Onyx Research Analyst Dorian Colas’ trade idea for this week is to go long on the Mar/Apr C3 FEI spread.
The C3 FEI complex saw a poor beginning to 2024 on the back of weak demand from Asia, with the Mar/Apr spread moving from $23/mt at the start of the year to $12/mt a week later. However, with propane demand starting to pick up in Asia, we might see a shift from this bearish sentiment.

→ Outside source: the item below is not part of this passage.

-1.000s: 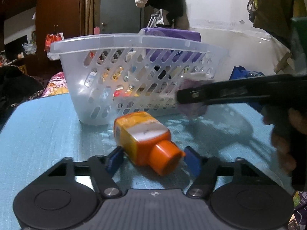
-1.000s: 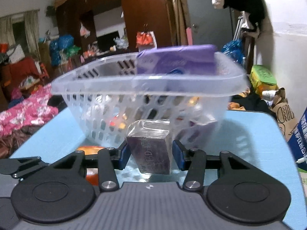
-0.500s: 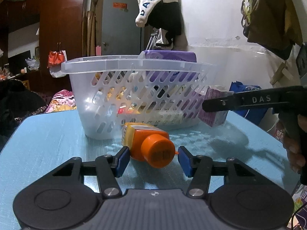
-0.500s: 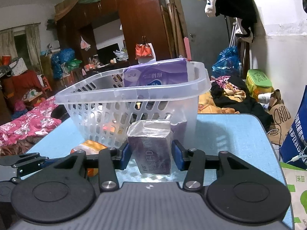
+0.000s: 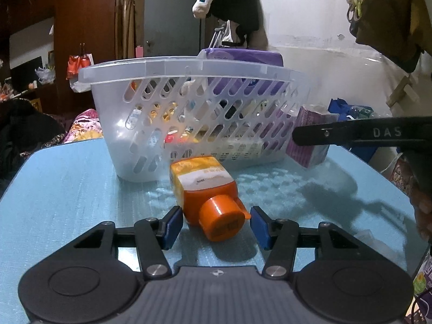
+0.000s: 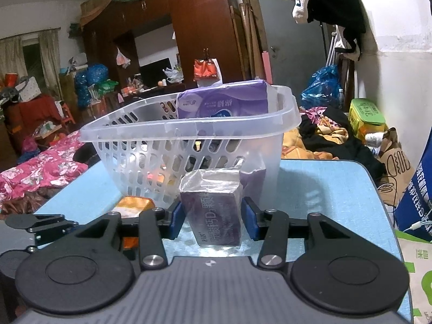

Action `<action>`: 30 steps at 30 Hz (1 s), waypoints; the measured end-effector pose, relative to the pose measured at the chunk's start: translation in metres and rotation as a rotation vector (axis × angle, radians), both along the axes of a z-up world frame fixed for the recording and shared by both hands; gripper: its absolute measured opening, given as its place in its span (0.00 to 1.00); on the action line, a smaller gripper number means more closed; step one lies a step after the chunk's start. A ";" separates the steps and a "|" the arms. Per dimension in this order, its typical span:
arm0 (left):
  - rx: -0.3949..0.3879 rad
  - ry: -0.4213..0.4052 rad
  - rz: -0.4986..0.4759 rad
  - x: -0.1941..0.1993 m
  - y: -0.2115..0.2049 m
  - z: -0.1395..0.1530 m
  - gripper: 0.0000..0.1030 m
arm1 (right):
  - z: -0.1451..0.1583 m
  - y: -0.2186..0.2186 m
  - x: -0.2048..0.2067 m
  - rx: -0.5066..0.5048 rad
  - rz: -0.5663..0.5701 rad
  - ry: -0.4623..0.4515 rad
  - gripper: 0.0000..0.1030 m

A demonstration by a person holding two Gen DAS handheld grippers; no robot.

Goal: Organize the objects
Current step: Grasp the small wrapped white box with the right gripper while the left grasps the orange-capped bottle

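An orange bottle [image 5: 206, 189] lies on its side on the blue table [image 5: 67, 178], cap toward me. My left gripper [image 5: 213, 225] is open, its blue pads either side of the cap, not touching. My right gripper [image 6: 212, 217] is shut on a purple box [image 6: 213, 210] wrapped in clear film and holds it just in front of the clear plastic basket [image 6: 189, 137]. In the left wrist view the box [image 5: 310, 145] sits at the basket's [image 5: 189, 73] right end. The bottle's end [image 6: 133, 205] shows in the right wrist view.
The basket holds a purple tissue pack [image 6: 224, 102] and several small items. The table's right edge [image 6: 378, 189] borders bags and a blue box [image 6: 415, 189] on the floor. A pink floral cloth [image 6: 40, 167] lies off to the left.
My left gripper has moved in around the bottle's cap and the bottle now points at me. My right gripper has lifted the purple box slightly and drawn back from the basket.
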State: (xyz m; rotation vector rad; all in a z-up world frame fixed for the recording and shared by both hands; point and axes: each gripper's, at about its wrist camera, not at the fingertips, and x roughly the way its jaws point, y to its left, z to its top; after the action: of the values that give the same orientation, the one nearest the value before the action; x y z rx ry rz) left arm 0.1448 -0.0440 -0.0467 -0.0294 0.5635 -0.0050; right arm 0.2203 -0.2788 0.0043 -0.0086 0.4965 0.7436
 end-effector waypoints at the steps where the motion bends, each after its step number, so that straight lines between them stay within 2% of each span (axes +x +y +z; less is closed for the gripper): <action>1: -0.001 0.003 0.005 0.001 0.000 0.000 0.58 | 0.000 0.000 0.000 0.000 0.002 -0.001 0.47; 4: 0.010 0.029 0.022 0.010 -0.003 -0.002 0.66 | 0.000 0.001 0.000 0.000 0.008 -0.001 0.48; 11: -0.025 0.043 0.062 0.021 -0.003 -0.002 0.67 | -0.003 -0.001 0.002 0.003 0.007 0.008 0.48; 14: -0.068 0.031 0.062 0.024 0.003 -0.003 0.64 | -0.004 -0.002 0.003 0.004 0.008 0.010 0.48; 25: -0.061 -0.122 0.016 -0.012 0.004 0.012 0.57 | -0.003 -0.011 -0.005 0.033 0.036 -0.008 0.47; 30: -0.039 -0.152 -0.008 -0.020 0.001 0.018 0.55 | 0.002 -0.009 -0.014 0.038 0.059 -0.024 0.47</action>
State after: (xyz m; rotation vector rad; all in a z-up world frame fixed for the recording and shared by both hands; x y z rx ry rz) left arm 0.1245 -0.0427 -0.0282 -0.0644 0.4116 -0.0253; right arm 0.2065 -0.2881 0.0061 0.0036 0.4608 0.8094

In addition, we have the backdrop of geopolitical risk stemming from the tensions in the Red Sea. While we continue to observe LPG vessels pass through the Panama Canal rather than the Red Sea or the Suez Canal, the conflict has impacted other contracts that could influence the soon-to-be-prompt FEI spread. The naphtha East/West, for instance, rallied to highs of around $40/mt this week, due to the Red Sea concerns as well as the drone attacks on Russian infrastructure. Because of this, the FEI/MOPJ sunk to lows of near $-100/mt, which could incentivise Petchem participants to switch from naphtha to propane as feedstock and thus support the C3 FEI.

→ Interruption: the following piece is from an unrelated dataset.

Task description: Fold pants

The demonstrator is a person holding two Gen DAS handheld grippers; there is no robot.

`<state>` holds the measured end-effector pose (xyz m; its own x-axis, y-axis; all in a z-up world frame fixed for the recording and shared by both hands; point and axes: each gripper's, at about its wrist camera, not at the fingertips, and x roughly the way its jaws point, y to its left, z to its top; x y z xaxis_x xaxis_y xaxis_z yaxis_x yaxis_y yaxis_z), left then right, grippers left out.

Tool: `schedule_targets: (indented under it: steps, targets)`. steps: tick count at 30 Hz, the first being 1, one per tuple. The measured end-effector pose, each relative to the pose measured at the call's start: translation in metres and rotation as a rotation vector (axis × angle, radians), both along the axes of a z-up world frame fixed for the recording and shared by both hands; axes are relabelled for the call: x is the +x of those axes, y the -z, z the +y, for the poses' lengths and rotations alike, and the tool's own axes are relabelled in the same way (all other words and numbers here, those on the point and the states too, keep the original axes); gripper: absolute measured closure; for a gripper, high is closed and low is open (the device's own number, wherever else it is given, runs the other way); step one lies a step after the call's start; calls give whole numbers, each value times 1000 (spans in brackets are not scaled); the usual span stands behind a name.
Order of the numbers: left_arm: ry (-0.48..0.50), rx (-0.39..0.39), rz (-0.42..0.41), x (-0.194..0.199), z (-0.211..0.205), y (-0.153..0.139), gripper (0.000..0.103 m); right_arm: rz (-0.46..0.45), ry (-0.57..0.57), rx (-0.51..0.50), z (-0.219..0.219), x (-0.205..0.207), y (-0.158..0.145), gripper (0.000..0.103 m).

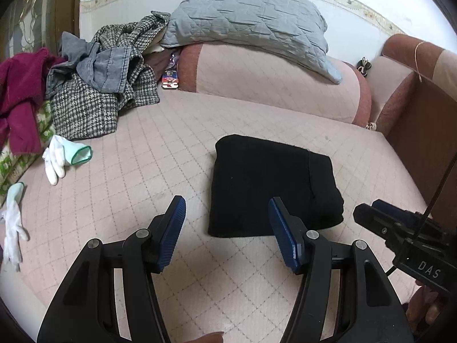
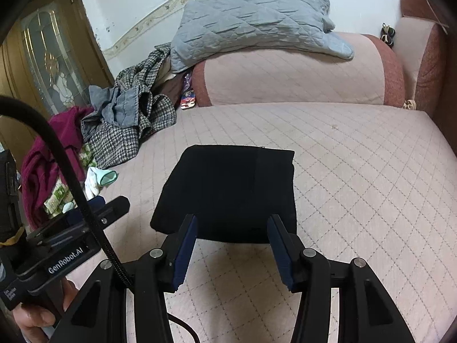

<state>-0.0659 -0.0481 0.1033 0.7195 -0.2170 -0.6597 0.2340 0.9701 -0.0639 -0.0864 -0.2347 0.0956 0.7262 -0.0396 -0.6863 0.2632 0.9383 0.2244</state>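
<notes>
The black pants [image 2: 228, 191] lie folded into a compact rectangle on the pink quilted bed [image 2: 357, 171]; folding looks done. Left hand-held gripper [image 1: 227, 234] and right hand-held gripper [image 2: 232, 253] hover near it, jaws apart, empty; next, probably withdraw

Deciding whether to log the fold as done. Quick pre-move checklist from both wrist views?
1. Black pants folded into a compact rectangle: ok.
2. Pants lying flat on the pink quilted cover: ok.
3. Left gripper open, nothing between its pads: ok.
4. Right gripper open, nothing held: ok.
5. Pants apart from the clothes pile and white gloves: ok.
6. Layers underneath evenly aligned: cannot tell.
</notes>
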Motion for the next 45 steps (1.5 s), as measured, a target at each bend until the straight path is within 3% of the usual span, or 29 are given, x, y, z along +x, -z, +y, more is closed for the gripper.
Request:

Technical indicators highlight that the Mar/Apr FEI spread is in neutral territory based on the RSI and Bollinger bands, although the RSI appears to be moving upwards, signalling room for a move upwards. This is further shown by Onyx Counterparty data over the last 7 days seeing trade houses on the buy-side by over 290 kbbls.
We suggest entering long at $15/mt whilst keeping a tight stop to shield against further weakness in the spread.